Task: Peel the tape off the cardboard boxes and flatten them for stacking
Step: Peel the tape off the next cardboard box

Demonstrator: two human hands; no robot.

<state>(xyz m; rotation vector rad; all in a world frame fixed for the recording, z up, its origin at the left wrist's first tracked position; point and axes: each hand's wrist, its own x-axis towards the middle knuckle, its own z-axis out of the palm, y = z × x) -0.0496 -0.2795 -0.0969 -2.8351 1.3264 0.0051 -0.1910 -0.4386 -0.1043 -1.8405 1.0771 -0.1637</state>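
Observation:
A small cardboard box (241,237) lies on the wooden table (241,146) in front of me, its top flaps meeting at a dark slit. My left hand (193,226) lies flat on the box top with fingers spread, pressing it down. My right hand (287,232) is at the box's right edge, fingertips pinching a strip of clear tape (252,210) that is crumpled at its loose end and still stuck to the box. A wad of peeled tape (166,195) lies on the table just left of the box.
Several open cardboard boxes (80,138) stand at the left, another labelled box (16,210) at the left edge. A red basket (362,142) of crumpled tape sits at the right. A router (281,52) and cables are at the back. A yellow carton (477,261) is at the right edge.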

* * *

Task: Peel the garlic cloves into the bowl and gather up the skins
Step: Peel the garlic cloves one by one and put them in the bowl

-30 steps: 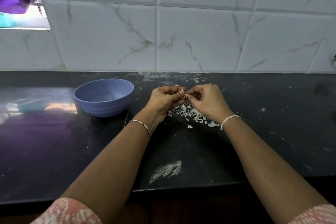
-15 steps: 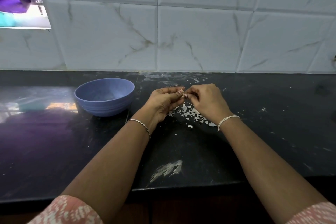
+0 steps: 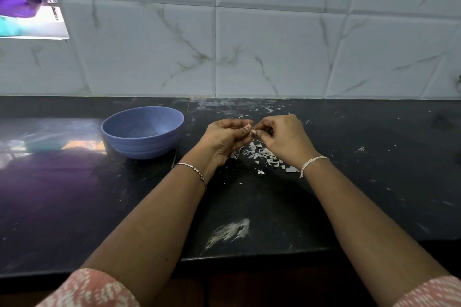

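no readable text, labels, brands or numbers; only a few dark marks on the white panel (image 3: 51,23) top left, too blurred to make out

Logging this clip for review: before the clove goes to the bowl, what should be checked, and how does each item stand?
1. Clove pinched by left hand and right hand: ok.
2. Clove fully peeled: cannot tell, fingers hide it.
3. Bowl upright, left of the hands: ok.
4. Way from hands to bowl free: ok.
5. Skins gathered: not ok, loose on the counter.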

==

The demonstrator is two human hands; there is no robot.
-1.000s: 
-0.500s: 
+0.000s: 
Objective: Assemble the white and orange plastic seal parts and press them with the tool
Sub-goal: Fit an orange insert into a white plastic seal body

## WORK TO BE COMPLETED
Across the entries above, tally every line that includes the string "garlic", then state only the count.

## RESPONSE TO THIS TASK
2